Here the formulation is similar to the PTK, \(c_{n_1}\) and \(c_{n_2}\) are the ordered child sequences of \(n_1\) and \(n_2\) respectively, while \(I_{1} = \langle I_{11}, I_{12}, I_{13},\ldots \rangle \) and \(I_{2} = \langle I_{21}, I_{22}, I_{23},\ldots \rangle \) are index sequences associated with the ordered child sequences such that \(c_{n_1}({\varvec{I}_{1j}})\) and \(c_{n_2}({\varvec{I}_{2j}})\) are the \(j\)th children in the two sequences respectively. The function \(l(\cdot )\) returns the sequence length. As for PTK, two decay factors are employed: \(0< \mu \le 1\) for the height of the tree and \(0< \lambda \le 1\) for the length of the child sequences. It follows that both larger trees and subtrees built on child subsequences that contain gaps are penalized depending on the exponent \({d(\varvec{I}_1)} = \varvec{I}_{1l(\varvec{I}_1)} - \varvec{I}_{11}\) and \(d(\varvec{I}_2)= \varvec{I}_{2l(\varvec{I}_2)} -\varvec{I}_{21}\), i.e. the width of the production rule.

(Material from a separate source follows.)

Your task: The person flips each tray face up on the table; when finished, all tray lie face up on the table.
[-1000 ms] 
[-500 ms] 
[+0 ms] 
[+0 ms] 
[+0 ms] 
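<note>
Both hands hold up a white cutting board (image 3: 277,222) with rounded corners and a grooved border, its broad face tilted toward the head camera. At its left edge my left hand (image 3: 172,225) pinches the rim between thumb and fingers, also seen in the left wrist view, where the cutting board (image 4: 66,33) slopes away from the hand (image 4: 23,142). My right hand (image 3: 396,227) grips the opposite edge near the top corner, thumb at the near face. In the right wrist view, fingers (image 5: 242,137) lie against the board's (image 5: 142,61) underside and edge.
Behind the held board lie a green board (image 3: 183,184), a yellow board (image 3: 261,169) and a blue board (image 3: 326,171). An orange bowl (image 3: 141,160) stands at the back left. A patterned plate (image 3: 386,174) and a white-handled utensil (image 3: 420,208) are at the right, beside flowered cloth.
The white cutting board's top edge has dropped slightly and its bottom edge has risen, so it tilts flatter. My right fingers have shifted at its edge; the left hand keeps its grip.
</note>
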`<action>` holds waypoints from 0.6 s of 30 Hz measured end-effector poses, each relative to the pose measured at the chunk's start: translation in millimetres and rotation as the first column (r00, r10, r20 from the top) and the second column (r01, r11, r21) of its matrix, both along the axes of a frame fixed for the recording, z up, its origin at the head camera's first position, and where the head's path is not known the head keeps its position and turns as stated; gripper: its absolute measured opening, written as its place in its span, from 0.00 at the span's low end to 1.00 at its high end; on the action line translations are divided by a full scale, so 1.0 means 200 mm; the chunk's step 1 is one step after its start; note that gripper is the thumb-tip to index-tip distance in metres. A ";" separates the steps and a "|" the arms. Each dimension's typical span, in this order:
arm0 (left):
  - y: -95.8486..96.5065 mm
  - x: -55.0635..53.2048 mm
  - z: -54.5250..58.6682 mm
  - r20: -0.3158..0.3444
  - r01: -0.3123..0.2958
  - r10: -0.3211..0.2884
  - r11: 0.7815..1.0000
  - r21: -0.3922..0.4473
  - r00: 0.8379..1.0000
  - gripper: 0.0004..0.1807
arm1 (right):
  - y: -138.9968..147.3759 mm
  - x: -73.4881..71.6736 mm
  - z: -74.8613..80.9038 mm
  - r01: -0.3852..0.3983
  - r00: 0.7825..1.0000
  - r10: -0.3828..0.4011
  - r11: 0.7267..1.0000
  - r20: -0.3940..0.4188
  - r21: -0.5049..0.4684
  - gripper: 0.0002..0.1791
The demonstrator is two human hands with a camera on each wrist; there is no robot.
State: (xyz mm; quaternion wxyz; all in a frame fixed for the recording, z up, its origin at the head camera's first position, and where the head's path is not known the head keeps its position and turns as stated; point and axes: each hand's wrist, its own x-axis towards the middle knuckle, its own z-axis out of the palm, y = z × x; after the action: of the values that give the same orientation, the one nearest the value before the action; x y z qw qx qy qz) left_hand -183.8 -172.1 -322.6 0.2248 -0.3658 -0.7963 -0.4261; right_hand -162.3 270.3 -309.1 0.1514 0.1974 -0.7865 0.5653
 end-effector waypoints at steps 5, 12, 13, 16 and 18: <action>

The novelty of SPTK is represented by the embedding of a similarity function \(\sigma _{\tau }\) between nodes which are typed according to \(\tau \). It is more general than the SSTK as it depends on the position of the node pairs within the trees, i.e. non terminals nodes and leaves. Furthermore, the overall SPTK is neutral with respect to the target linguistic problems discussed in this work. Obviously, the similarity function between nodes must be carefully designed in order to grant effectiveness in the target semantic processing task: in fact, the SPTK would enumerate and compare any possible node pairs, including non terminal nodes. From a linguistic perspective this is problematic as each node reflects a specific aspect of data and the comparison between nodes of different nature, e.g. syntactic nodes like NP or VP, and lexical nodes like apple or orange should be avoided. The similarity function \(\sigma _{\tau }(n_1,n_1)\) between two nodes \(n_1\) and \(n_2\) must depend on the nodes’ type \(\tau \). An example of \(\sigma _{\tau }\) is shown by Algorithm 1: given two nodes \(n_{1}\) and \(n_{2}\), it applies a different similarity for each node type. Types are described by \(\tau \) and are divided into: syntactic categories (i.e., \(\tau =\) synt), POS-Tag labels (i.e., \(\tau =\) pos) or a lexical (i.e., \(\tau =\) lex) type. In this example we require a hard match between non lexical nodes, i.e. assigning 0/1 similarity for synt and pos nodes. For lex type, a lexical kernel \(K_{LEX}\), introduced in Sect. 2, is applied between words sharing the same POS-Tag. It means that words that belong to different shallow grammatical classes are never considered compatible, e.g., nouns with a verbs or adjectives.

figure a

The lexical similarity function is therefore crucial in order to provide a meaningful kernel estimation. As discussed in the following sections when focusing on empirical evaluations, this lexical kernel can be acquired from an existing lexicon or directly through Distributional modeling. Indeed, such general formulation also allows for using weighting schemes with different similarity functions. For examples, in Algorithm 1 the contribution of the lexical information is amplified (or reduced) trough a lexical weight (\(lw\)), that multiplies the similarity function between lexemes.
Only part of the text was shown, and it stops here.